Vast Networks was started in 2015 to provide open-access Wi-Fi network infrastructure in South Africa.
Its majority owner was MultiChoice, spun off from Naspers earlier this year, with Dimension Data also holding a stake. The company is entering liquidation after 18 months of searching for a buyer.
For South Africa’s upper market segments there is “still a need for a seamless international network of Wi-Fi hotspots,” says Russell Southwood, CEO of Balancing Act, an Africa-focused telecoms consultancy in London. “But at the lower end of the market there will be different mass-market models and these will be much tougher to operate.”
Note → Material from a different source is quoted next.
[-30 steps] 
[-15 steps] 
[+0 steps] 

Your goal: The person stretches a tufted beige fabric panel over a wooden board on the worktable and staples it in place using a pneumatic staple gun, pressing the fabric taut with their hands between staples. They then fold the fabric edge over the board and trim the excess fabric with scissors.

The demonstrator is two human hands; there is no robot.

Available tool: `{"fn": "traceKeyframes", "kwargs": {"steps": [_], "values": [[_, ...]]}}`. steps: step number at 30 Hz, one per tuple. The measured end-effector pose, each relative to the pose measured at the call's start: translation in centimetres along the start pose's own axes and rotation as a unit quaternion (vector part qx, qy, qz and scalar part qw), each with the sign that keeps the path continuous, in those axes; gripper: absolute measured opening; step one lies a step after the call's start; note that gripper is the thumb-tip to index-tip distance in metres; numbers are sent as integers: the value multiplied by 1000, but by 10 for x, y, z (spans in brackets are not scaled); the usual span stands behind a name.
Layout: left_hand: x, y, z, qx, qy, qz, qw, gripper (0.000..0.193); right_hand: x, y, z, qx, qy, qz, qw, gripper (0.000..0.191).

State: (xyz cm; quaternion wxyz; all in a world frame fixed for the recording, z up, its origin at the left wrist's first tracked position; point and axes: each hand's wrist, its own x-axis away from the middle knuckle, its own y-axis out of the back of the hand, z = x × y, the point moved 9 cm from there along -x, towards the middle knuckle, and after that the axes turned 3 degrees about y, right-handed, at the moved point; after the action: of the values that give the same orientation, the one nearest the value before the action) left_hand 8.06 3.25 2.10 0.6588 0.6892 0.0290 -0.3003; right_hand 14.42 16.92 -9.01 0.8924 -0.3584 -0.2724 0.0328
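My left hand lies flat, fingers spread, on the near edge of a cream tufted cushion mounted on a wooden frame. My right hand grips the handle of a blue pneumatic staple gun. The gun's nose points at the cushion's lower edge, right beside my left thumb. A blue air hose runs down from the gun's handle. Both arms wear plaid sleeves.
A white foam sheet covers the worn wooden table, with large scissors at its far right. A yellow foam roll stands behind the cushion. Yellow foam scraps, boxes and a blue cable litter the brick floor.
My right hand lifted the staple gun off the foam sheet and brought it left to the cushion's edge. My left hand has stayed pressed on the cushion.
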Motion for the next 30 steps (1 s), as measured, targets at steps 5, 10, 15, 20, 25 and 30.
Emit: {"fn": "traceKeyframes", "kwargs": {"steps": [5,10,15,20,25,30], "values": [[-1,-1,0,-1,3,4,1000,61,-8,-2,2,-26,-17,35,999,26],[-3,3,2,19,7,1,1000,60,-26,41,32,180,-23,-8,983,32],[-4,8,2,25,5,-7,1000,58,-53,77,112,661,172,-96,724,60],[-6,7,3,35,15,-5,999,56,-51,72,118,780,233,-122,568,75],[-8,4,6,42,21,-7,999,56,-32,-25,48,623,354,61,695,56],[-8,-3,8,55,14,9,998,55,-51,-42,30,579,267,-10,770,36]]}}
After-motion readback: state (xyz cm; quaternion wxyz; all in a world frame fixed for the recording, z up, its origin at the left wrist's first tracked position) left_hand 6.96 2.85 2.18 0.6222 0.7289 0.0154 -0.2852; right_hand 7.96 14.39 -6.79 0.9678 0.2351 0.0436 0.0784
- Wi-Fi companies make money through charging for access, selling on data about their users for advertising use, or by selling advertising directly themselves. But advertising revenues, Southwood notes, have “not yet really taken off anywhere in sub-Saharan Africa.”
In the short term, that means more market segmentation and higher prices will be needed to make Wi-Fi provision pay.
- According to Pew Research, South Africa, at 59%, is the only country in sub-Saharan Africa where at least half the population is online.
- But people are only likely to be able to move beyond the most basic functions if they own a smartphone.
- This, Pew Research says, suggests “the emergence of a new digital divide based on phone type”.
Patience needed
Mobile data costs in the competitive South African market do little to support short-term business models.
According to Ecobank, 1 gigabyte of data in South Africa costs 0.9% of the average monthly income, making it the fifth cheapest in sub-Saharan Africa and well below the African average of 4.1%.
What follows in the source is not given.